▸ **What this task involves**:
Extract every line below, verbatim.

▸ **Material provided**:
============================================================

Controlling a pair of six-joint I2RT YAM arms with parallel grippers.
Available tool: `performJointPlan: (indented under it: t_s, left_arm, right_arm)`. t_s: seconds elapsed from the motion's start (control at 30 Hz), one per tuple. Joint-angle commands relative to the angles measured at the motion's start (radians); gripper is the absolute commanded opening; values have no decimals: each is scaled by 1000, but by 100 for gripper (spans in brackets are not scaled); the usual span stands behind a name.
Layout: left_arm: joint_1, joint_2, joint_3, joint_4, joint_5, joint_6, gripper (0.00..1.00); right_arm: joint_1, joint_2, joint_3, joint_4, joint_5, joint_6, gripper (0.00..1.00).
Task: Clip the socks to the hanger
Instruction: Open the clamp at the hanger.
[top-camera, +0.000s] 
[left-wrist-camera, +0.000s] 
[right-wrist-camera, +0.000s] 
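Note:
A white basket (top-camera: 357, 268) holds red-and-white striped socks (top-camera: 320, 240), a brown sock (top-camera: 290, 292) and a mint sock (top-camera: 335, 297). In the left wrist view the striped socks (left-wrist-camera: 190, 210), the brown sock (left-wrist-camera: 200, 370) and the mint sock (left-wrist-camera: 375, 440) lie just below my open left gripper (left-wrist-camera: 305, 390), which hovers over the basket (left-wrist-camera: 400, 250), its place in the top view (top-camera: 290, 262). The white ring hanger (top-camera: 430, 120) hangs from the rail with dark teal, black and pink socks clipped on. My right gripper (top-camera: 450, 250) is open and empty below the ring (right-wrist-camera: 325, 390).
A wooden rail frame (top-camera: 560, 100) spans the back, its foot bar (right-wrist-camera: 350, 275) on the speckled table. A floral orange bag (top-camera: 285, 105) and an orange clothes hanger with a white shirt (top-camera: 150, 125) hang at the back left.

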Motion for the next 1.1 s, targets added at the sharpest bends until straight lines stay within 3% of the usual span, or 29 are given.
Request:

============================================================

▸ **Answer box**:
Controlling a pair of six-joint I2RT YAM arms with parallel grippers.
Available tool: `performJointPlan: (indented under it: t_s, left_arm, right_arm)`. t_s: seconds elapsed from the motion's start (control at 30 Hz), one per tuple. Joint-angle commands relative to the angles measured at the motion's start (radians); gripper is the absolute commanded opening; values have no decimals: each is scaled by 1000, but by 100 for gripper (spans in brackets are not scaled); the usual span stands behind a name.
Layout: left_arm: joint_1, joint_2, joint_3, joint_4, joint_5, joint_6, gripper (0.00..1.00); right_arm: joint_1, joint_2, joint_3, joint_4, joint_5, joint_6, gripper (0.00..1.00).
Task: Clip the socks to the hanger
Instruction: Open the clamp at the hanger.
[top-camera, +0.000s] 
[left-wrist-camera, +0.000s] 
[right-wrist-camera, +0.000s] 
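Note:
A white basket (top-camera: 357, 268) holds red-and-white striped socks (top-camera: 320, 240), a brown sock (top-camera: 290, 292) and a mint sock (top-camera: 335, 297). In the left wrist view the striped socks (left-wrist-camera: 190, 210), the brown sock (left-wrist-camera: 200, 370) and the mint sock (left-wrist-camera: 375, 440) lie just below my open left gripper (left-wrist-camera: 305, 390), which hovers over the basket (left-wrist-camera: 400, 250), its place in the top view (top-camera: 290, 262). The white ring hanger (top-camera: 430, 120) hangs from the rail with dark teal, black and pink socks clipped on. My right gripper (top-camera: 450, 250) is open and empty below the ring (right-wrist-camera: 325, 390).
A wooden rail frame (top-camera: 560, 100) spans the back, its foot bar (right-wrist-camera: 350, 275) on the speckled table. A floral orange bag (top-camera: 285, 105) and an orange clothes hanger with a white shirt (top-camera: 150, 125) hang at the back left.
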
Motion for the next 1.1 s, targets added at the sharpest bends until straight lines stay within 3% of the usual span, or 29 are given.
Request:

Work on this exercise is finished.